Stored items from a collection

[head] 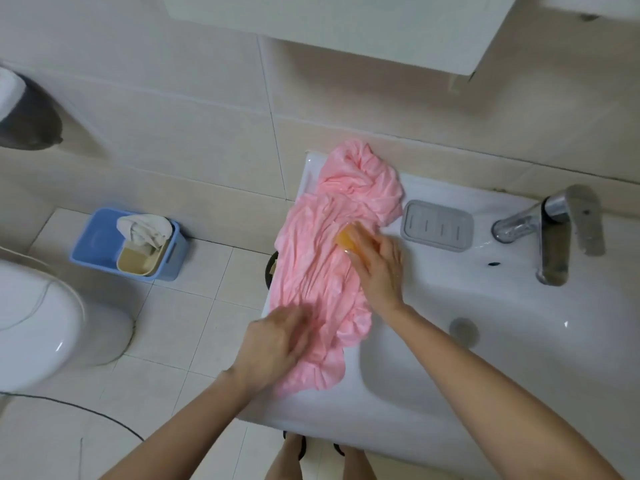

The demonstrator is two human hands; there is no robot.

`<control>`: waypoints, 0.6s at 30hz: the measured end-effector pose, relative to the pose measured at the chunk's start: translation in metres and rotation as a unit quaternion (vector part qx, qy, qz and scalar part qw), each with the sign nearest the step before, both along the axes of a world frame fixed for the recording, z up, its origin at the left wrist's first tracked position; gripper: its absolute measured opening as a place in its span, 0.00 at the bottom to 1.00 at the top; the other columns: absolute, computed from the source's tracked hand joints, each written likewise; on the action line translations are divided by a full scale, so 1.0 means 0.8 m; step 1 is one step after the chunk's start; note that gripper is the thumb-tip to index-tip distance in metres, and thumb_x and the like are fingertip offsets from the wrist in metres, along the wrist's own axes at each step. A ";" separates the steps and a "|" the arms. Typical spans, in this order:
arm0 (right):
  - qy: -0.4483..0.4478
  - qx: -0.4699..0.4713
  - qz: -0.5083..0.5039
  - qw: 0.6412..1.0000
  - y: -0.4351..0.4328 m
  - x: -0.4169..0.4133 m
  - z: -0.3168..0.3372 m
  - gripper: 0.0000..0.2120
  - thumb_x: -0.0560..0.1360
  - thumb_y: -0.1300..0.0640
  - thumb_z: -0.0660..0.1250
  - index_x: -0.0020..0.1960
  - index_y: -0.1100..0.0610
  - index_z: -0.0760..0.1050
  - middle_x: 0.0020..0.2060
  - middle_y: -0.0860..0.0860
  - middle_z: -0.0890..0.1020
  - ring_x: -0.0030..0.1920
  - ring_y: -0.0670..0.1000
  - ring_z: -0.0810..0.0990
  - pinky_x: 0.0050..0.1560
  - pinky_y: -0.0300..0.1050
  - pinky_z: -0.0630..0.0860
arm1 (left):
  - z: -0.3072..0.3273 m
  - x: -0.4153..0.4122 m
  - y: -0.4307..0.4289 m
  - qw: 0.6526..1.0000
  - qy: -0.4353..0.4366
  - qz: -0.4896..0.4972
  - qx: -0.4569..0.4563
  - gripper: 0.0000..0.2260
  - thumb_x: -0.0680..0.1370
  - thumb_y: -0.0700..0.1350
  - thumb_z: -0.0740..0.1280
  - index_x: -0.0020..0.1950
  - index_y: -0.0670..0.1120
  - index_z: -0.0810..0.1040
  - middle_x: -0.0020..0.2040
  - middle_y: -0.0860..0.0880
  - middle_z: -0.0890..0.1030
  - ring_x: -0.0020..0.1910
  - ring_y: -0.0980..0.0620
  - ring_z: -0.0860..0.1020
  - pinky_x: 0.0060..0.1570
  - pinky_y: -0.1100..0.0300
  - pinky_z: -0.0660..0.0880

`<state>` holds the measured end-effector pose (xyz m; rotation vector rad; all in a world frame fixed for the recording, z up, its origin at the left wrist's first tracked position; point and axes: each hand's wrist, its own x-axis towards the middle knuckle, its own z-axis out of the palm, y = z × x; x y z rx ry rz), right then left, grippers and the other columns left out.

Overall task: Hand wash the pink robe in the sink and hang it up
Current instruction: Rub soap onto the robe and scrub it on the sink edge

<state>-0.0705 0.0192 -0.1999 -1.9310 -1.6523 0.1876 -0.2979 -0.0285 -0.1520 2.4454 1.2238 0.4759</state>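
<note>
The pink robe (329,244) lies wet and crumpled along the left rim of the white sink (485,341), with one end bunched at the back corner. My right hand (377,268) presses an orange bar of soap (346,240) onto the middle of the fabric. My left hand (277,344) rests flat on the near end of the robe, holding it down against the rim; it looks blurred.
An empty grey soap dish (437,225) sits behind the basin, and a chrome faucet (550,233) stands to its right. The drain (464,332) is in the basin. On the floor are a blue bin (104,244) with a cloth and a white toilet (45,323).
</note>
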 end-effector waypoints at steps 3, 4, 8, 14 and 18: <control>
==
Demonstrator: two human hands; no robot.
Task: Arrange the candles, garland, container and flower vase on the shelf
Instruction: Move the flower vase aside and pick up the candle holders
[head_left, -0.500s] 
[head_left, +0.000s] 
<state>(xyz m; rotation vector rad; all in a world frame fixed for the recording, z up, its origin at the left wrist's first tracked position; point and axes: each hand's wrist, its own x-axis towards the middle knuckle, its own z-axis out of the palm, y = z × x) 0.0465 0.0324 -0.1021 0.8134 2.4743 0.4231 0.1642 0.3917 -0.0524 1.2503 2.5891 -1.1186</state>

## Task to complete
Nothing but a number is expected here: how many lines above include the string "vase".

## Answer space
2